1. Introduction
With the continuous development of social industrialization, air pollution has become more and more serious, and the occurrence frequency of haze in the atmosphere has become more frequent. Atmospheric particles suspended in fog and haze weather absorb and scatter light, resulting in reduced contrast, loss of detail, and color shift in images acquired by imaging equipment, which is not conducive to image recognition and application. The occurrence of fog and haze will not only affect the perception of the pictures taken, but also have a serious impact on the computer vision system whose main work is image processing. The classic image dehazing methods include image enhancement and image restoration.
The dehazing method based on image enhancement is mainly to enhance the contrast and saturation of the details in the haze image, highlighting the interesting parts of human vision. These include histogram equalization [1], Retinex algorithm [2], etc. The methods based on image restoration mainly use physical models and estimate various parameters to solve clear images. Researchers have proposed various prior knowledge to scientifically estimate parameters in the physical model to improve the effect of dehazing. Among them, the prior with great influence is the method based on dark channel prior (DCP) proposed by He et al [3]. A large number of image dehazing works are improved or expanded based on DCP [4]-[8]. However, these methods suffer from poor dehazing robustness due to the limitations of physical models and handcrafted priors.
With the rapid development of deep learning, it has been widely used in the field of image dehazing. Early deep dehazing models were based on convolutional neural networks [9]-[14]. In recent years, with the development of Transformer architecture [15], Transformer-based image dehazing models have been continuously proposed [16]-[21]. Although the dehazing network based on the Transformer architecture has excellent performance due to its long-distance representation capability, it greatly increases the number of parameters and computational overhead of the network, which is not conducive to deployment in terminal devices with real-time requirements. Therefore, we propose a lightweight dehazing network IAD-Net based on image attention. IAD-Net has a lower number of parameters and computational overhead, and has better dehazing performance. Our contributions can be summarized as:
-
We propose a novel attention mechanism, called image attention, which is a plug-and-play module with global modeling capabilities that can better characterize the features of images.
-
We design a lightweight depth image dehazing model IAD-Net based on Image Attention. IAD-Net is a parallel lightweight network structure that combines the global modeling ability of image attention and the local modeling ability of convolution, enabling the network to learn global and local features and fuse them.
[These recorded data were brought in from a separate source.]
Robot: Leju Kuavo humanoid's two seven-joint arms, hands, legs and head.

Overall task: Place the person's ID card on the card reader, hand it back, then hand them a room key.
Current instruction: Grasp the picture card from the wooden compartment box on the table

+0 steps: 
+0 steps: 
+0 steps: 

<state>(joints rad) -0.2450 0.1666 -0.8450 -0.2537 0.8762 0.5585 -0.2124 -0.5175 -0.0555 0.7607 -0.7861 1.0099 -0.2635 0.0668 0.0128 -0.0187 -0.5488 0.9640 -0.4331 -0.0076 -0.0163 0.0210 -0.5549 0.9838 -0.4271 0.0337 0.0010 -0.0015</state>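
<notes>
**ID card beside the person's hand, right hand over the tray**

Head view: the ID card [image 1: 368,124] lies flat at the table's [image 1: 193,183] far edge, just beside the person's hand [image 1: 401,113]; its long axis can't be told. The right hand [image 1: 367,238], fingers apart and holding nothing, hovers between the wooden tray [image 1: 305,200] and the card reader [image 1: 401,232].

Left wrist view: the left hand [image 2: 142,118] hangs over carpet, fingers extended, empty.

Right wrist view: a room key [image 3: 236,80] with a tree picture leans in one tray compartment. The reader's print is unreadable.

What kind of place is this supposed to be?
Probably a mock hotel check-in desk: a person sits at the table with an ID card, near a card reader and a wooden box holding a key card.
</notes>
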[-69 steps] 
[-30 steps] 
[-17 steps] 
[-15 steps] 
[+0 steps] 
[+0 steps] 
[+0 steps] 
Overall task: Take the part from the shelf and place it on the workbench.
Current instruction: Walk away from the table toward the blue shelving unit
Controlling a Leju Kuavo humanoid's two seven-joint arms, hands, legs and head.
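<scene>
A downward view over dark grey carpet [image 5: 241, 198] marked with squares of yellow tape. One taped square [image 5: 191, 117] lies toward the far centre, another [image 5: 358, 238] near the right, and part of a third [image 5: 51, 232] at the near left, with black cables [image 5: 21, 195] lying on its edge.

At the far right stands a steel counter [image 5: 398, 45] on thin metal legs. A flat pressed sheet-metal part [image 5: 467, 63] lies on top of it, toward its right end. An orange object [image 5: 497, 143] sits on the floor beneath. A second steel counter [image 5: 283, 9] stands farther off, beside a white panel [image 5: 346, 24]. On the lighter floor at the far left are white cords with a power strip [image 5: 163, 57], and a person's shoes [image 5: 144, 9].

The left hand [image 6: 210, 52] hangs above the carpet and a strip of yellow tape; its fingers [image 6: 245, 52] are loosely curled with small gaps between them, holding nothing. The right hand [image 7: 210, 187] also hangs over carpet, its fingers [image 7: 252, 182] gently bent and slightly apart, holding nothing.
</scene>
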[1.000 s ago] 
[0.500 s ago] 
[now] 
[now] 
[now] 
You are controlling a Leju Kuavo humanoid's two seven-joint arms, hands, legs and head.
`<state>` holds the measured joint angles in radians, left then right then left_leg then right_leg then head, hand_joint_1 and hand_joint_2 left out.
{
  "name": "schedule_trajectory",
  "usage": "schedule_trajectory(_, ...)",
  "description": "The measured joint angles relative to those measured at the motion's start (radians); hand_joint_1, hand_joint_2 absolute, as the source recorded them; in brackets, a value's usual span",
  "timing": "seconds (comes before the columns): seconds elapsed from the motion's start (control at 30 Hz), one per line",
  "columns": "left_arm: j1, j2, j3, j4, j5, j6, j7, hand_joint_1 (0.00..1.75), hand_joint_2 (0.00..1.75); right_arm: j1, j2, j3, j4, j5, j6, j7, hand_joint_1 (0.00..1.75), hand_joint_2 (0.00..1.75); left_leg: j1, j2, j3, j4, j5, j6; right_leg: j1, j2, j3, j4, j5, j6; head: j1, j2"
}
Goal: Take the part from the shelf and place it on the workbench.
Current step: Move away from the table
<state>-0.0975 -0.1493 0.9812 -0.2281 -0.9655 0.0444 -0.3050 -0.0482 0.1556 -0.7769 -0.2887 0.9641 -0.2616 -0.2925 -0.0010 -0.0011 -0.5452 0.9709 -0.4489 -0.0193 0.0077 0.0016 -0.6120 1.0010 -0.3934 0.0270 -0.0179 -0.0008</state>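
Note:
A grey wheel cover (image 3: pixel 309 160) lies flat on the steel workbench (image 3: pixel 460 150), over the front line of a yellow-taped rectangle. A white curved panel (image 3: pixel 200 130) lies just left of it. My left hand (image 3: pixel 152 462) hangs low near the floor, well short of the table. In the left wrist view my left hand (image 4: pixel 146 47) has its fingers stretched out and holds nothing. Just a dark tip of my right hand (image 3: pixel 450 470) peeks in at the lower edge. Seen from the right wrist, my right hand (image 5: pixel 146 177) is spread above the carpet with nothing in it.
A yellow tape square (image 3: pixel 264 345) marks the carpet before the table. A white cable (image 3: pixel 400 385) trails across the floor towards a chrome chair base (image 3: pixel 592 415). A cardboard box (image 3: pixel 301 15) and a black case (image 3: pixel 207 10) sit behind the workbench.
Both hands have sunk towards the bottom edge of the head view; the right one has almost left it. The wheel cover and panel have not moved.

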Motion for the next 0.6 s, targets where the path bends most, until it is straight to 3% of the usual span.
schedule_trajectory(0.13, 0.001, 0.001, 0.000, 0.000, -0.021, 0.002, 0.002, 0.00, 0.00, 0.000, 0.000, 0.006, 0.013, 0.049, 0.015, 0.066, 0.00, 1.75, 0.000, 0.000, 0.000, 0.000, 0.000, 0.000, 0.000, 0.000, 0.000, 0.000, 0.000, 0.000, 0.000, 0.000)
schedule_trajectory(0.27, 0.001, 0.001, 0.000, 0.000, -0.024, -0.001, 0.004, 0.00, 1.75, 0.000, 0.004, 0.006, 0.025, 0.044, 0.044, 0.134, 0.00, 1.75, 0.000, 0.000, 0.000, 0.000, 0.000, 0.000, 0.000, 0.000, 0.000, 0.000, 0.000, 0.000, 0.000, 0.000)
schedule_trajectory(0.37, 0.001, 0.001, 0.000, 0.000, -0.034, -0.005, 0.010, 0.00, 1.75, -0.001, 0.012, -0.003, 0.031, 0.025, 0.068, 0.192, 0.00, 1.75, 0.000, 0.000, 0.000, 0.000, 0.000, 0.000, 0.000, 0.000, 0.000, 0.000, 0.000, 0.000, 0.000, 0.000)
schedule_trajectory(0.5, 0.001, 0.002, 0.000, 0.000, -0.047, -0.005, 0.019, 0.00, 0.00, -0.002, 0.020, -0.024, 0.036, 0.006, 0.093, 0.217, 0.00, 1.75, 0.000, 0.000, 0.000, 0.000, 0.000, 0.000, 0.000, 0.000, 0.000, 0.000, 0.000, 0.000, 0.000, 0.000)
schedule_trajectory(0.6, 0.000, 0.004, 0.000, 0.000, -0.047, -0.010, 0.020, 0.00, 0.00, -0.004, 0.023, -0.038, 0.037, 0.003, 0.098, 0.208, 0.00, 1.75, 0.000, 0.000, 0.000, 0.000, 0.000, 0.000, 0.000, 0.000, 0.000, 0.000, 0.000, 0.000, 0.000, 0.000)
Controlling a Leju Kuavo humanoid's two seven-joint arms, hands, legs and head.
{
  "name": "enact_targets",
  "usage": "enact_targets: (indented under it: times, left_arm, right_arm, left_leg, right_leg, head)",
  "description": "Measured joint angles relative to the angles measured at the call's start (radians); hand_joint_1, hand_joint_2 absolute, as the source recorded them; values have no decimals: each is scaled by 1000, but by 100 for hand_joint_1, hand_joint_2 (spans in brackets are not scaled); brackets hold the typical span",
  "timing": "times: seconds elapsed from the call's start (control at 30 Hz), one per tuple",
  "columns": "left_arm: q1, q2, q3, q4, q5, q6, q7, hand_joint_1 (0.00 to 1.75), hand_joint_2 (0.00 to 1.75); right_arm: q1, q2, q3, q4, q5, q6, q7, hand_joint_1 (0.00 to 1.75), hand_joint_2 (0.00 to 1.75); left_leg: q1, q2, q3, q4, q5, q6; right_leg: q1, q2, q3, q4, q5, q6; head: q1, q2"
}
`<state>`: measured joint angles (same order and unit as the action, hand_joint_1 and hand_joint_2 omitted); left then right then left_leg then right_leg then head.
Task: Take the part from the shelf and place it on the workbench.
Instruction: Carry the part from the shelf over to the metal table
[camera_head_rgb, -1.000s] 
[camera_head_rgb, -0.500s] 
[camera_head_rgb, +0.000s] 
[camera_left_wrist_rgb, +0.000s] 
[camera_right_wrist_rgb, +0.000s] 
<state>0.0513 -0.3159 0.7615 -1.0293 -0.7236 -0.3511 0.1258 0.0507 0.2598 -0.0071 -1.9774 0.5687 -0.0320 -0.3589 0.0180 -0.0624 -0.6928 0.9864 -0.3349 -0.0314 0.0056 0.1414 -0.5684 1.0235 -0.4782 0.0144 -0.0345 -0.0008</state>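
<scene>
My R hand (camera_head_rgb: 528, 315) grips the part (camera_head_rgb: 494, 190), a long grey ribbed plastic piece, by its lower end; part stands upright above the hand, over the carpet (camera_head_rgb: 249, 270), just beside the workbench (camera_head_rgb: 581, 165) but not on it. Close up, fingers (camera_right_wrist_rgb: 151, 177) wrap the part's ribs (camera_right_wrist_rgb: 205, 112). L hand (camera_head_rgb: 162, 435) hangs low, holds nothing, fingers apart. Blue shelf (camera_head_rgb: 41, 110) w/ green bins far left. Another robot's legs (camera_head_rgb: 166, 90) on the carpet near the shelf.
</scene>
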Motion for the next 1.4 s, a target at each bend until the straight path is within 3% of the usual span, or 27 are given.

IAD-Net has good feature learning and feature expression capabilities, low computational overhead, and can restore image details while removing haze.
-
We conduct experimental comparisons with state-of-the-art methods. Experimental results show that the proposed image attention module can effectively improve the dehazing ability, and IAD-Net is competitive with state-of-the-art image dehazing methods.
2. Related Work
The earliest work on the image dehazing algorithm based on deep learning is the trainable end-to-end model DehazeNet proposed by Cai et al. [9], which is used to estimate the transmission map. Li et al. [10] reconstructed the atmospheric scattering model and proposed AODNet. Ren et al. [14] proposed MSCNN to roughly estimate and refine the transmission map. With the development of the deep self-attention structure Transformer [15], many researchers have proposed dehazing networks based on the Transformer structure, such as HyLoG-ViT [16], Transweather [17], DeHamer [18], and DehazeFormer [19]. Although Transformer-based dehazing networks have achieved great dehazing performance, the parameter and computational overhead are large, which limits real-time applications in terminals. Therefore, we propose a novel image attention mechanism and dehazing network IAD-Net, which greatly reduces the number of parameters and computational overhead while ensuring dehazing performance.
3. Proposed Method
3.1 Motivation
The proposed lightweight image dehazing model IAD-Net is an end-to-end structure, which allows the model to directly learn a mapping from a hazy image to a clear image without considering the estimation of parameters based on the physical model. This can well avoid problems such as inaccurate estimation of parameters by various prior knowledge and the limitations of the atmospheric scattering model (ASM). In addition, most existing image dehazing models based on convolutional neural networks continuously increase the depth and width of the network to improve the fitting ability of the network, or improve performance through the Transformer module. However, this will greatly increase the network parameters and make it difficult to train and deploy. Therefore, we propose a novel attention mechanism, called image attention, which has global modeling capabilities and is integrated with traditional convolutional neural network modules to improve performance while reducing model parameters and computational overhead.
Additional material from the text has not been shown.